The catalytic converter maker told investors it planned to use the proceeds from the sale towards a £250m share buyback programme, debt repayments and “other general corporate purposes”. ‘business “.

Chemical giant Johnson Matthey said the sale meant it had completed a program announced in May 2022 to divest its “valuable businesses”.

Disposal: Chemical giant Johnson Matthey to sell its medical device components division to Montagu Private Equity for $770m (£550m)

Disposal: Chemical giant Johnson Matthey to sell its medical device components division to Montagu Private Equity for $770m (£550m)

Over the past two years, Johnson Matthey has divested its battery materials and diagnostic services businesses for a total of £105m, with the former acquired by EV Metals Group and the latter by Sullivan Street Partners.

It plans to finalize the sale of its medical device parts business during the third quarter of this year.
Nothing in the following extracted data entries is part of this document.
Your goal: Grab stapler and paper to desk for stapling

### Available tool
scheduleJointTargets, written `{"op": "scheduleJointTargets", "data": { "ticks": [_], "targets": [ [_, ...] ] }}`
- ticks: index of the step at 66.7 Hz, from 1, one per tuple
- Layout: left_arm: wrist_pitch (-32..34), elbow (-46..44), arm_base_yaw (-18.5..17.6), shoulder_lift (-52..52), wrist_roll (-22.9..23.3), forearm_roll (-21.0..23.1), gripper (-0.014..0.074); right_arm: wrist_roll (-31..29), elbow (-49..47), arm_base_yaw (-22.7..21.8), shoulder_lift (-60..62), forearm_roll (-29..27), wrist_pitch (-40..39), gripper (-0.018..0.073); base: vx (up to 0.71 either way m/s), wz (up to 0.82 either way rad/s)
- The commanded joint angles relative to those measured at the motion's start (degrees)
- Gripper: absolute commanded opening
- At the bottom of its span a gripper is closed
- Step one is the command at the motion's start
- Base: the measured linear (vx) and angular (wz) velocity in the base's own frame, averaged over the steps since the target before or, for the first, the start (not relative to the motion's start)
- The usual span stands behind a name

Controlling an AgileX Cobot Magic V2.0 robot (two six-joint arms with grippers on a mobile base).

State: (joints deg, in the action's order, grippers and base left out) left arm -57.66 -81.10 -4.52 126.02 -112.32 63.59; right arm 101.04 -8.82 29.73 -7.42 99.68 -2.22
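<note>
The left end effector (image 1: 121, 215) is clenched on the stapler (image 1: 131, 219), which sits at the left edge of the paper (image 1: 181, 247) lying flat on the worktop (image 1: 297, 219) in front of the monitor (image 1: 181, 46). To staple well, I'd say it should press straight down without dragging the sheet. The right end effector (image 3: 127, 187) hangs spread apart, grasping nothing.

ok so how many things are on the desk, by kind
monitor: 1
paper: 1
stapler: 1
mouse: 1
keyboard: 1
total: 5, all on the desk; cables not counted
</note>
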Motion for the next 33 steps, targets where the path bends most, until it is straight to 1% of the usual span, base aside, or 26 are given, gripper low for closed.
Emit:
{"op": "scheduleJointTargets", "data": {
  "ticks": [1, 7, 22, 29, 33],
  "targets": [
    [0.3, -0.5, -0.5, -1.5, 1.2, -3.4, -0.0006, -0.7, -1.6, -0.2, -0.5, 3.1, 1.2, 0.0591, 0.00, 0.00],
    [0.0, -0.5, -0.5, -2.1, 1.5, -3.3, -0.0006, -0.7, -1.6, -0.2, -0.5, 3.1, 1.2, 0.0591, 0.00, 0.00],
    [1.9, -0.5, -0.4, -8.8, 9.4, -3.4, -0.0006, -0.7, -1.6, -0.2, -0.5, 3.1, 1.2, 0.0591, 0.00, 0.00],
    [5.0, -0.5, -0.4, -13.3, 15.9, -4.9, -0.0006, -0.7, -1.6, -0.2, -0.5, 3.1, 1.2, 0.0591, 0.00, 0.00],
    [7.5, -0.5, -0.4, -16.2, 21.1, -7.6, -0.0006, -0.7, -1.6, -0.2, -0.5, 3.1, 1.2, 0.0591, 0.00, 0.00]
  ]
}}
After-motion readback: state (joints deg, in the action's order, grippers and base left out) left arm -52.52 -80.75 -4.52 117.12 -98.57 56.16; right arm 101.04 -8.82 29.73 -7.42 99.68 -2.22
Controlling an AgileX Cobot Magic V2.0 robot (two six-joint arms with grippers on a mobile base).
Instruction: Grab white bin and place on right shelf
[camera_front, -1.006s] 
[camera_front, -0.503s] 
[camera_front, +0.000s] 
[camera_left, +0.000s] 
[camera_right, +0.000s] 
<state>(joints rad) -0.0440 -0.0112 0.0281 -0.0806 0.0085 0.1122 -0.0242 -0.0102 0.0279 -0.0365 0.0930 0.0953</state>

The division produces precious metal alloys and nitinol from manufacturing sites in California, Mexico and Australia for companies in several countries.

Liam Condon, chief executive of Johnson Matthey, said the sale of the division represents “an important milestone in our disposal programme”.

He added that the program “will provide benefits to Johnson Matthey shareholders in terms of value realization, simplification and increased focus on our growing businesses, in which JM has proven its ability to win.”

Johnson Matthey shares jumped 8.6 per cent to 1,854.5p early Wednesday morning, making it by far the best riser on the FTSE 100 index.

However, they have still declined by around 41 percent over the past five years.

The company suffered a major blow in 2021 when it abandoned a pioneering electric car battery project due to significant competition from countries like China and South Korea, where government support is much stronger.

At that point, the company had spent hundreds of millions and a decade of work on the project, amid growing pressure from automakers to make cleaner vehicles, driven in part by looming bans on gasoline and diesel cars.

For the six months to September, profits fell 58 per cent to £63m due to falling precious metals prices and higher write-downs and net finance charges.

It also warned of an estimated £80 million “negative impact” on its operating performance for the full year if precious metals prices remained at their same levels for the remainder of the financial year.

“Even though precious metal prices have stabilized recently, it remains difficult to predict how they might evolve,” the company noted in November.